Two bifunctional aptamers are examined using a nanopore detector. They are chosen to provide sensitive, highly modulated, blockade signals with their captured ends, while their un-captured regions are designed to have binding moieties for complementary ssDNA targets. The bifunctional aptamers are duplex DNA on their channel-captured portion, and single-stranded DNA on their portion with binding ability. For short ssDNA, the binding is merely to the complementary strand of DNA, which is what is studied here – for 5-base and 6-base overhangs.

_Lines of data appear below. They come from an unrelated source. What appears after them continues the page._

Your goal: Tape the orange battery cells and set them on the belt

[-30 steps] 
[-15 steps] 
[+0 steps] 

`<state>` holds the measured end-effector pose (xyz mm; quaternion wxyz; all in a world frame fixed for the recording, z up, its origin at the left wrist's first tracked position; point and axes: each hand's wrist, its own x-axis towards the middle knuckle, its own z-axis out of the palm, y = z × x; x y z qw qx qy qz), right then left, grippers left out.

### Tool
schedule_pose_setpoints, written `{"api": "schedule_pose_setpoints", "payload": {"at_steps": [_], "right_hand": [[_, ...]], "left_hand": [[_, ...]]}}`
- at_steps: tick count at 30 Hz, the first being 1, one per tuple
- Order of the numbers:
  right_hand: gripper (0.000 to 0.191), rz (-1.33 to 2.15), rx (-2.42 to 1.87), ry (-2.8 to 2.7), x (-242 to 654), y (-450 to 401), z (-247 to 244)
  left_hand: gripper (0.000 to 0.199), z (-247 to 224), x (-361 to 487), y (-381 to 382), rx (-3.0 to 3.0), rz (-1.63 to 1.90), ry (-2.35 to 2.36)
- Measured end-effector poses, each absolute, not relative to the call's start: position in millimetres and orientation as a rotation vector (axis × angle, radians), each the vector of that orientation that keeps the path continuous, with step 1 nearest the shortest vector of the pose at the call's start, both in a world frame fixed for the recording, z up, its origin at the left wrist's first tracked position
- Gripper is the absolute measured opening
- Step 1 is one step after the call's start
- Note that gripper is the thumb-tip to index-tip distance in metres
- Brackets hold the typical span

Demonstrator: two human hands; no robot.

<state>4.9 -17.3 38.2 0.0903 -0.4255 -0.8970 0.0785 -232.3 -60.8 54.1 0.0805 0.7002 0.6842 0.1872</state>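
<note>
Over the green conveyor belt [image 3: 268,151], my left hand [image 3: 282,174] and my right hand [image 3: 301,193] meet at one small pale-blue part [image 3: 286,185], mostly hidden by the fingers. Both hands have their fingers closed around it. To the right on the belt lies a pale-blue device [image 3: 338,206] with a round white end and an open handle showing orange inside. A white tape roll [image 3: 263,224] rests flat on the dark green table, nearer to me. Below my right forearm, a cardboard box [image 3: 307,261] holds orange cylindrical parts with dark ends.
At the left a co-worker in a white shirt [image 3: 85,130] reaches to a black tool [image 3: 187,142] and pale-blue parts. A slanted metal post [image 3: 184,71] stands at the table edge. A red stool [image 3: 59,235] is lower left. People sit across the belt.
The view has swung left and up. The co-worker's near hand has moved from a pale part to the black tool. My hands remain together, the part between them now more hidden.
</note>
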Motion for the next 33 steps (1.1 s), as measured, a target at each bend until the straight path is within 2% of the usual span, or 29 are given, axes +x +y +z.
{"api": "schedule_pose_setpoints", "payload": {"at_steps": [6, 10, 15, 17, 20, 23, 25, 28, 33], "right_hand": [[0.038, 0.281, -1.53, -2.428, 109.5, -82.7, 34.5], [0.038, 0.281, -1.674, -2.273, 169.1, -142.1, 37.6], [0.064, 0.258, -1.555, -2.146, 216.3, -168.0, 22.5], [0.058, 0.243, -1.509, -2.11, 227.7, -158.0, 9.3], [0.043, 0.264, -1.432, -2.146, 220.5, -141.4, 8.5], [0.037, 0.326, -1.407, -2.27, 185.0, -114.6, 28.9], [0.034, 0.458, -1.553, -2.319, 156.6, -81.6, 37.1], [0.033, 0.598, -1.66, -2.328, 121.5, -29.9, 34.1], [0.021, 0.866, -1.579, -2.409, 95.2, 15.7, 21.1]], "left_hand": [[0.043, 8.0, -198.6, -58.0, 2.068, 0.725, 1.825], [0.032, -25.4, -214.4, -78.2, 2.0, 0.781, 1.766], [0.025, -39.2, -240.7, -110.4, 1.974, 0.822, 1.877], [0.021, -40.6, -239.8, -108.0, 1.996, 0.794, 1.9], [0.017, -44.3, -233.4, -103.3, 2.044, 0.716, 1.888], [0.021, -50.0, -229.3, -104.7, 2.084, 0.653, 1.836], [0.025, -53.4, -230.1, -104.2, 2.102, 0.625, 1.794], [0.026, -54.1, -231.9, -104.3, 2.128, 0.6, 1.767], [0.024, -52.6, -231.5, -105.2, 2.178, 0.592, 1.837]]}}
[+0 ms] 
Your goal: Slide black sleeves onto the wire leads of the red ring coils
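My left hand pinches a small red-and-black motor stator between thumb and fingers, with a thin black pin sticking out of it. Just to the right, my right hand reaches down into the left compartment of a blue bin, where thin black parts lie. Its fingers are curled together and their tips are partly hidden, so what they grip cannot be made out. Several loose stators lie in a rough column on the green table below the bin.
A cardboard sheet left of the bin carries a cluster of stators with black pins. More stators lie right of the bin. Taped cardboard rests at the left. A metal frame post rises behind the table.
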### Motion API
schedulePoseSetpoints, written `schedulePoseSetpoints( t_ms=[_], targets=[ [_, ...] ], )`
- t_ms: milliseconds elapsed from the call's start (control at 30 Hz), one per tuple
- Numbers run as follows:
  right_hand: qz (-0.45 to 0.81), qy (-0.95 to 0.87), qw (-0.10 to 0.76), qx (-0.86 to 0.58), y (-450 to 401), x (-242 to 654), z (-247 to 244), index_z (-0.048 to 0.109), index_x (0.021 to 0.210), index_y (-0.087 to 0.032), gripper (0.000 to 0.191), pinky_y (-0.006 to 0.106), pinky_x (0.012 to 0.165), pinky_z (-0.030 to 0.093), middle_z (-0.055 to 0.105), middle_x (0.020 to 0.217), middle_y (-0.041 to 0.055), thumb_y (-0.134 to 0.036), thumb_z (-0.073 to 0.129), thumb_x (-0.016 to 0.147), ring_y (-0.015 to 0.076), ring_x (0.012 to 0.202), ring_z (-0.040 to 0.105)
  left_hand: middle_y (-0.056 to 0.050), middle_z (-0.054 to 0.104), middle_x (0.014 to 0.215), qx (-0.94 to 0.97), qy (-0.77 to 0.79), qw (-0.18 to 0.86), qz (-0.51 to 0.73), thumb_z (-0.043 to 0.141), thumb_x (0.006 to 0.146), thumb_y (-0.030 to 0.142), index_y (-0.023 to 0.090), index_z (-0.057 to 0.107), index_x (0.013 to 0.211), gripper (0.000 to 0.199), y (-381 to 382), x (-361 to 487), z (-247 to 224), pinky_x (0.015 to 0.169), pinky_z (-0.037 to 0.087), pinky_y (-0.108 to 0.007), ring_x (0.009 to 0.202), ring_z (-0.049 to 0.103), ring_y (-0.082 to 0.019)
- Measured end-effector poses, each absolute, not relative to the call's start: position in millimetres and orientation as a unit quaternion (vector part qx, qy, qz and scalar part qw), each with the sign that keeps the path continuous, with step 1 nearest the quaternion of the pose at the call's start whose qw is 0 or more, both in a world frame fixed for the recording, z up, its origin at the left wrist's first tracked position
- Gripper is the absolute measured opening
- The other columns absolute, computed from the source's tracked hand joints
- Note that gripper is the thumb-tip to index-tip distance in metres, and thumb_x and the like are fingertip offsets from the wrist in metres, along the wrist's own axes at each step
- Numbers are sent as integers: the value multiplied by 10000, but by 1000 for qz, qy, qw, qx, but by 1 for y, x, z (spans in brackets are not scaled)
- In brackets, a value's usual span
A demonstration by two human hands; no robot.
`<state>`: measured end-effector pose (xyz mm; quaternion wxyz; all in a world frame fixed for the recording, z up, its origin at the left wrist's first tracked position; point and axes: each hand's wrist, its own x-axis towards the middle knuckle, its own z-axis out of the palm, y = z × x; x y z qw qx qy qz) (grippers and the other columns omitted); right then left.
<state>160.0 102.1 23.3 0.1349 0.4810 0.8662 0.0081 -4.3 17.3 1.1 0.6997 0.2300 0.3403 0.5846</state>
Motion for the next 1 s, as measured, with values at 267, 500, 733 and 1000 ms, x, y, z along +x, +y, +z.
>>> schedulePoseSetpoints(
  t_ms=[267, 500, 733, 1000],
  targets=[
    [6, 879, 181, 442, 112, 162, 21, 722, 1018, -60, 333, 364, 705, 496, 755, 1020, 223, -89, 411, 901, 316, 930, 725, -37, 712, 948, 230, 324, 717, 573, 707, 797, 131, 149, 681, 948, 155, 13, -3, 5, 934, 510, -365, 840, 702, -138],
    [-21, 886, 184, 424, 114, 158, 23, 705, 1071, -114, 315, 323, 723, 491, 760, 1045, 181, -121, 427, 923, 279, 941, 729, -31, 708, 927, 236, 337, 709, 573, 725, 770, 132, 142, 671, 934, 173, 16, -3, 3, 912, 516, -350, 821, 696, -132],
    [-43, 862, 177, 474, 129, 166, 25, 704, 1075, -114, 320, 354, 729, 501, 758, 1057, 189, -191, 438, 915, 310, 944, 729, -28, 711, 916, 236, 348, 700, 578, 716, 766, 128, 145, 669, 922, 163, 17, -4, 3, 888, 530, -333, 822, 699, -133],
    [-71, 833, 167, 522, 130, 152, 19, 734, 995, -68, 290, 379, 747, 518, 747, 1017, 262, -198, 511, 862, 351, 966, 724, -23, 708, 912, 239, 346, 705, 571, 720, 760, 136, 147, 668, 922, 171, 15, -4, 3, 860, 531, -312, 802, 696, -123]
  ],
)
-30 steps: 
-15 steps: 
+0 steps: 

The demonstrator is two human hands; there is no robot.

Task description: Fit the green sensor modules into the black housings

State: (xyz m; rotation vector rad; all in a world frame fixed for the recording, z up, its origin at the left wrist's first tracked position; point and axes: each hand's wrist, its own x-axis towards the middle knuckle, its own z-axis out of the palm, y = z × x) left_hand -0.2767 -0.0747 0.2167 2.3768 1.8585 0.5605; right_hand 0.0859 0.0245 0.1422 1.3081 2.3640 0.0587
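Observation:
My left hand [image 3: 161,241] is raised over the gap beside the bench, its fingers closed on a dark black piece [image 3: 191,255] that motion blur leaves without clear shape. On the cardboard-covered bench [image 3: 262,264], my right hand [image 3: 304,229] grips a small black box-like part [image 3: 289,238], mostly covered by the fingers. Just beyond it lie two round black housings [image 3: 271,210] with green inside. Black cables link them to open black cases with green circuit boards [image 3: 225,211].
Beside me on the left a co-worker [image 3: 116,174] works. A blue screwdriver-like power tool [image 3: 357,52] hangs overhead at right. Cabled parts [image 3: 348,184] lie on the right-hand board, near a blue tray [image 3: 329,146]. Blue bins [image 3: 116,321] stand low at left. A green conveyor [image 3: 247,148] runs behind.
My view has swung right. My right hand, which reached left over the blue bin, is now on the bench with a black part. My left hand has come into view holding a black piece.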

A preliminary statistical analysis using hidden Markov models (HMMs) indicates a clear change in the blockade pattern upon binding by the single captured aptamer. This is also consistent with the hypothesis that significant conformational changes occur during the annealing binding event. In further work the objective is to simply extend this ssDNA portion to be a well-studied ~80 base ssDNA aptamer, joined to the same bifunctional aptamer molecular platform.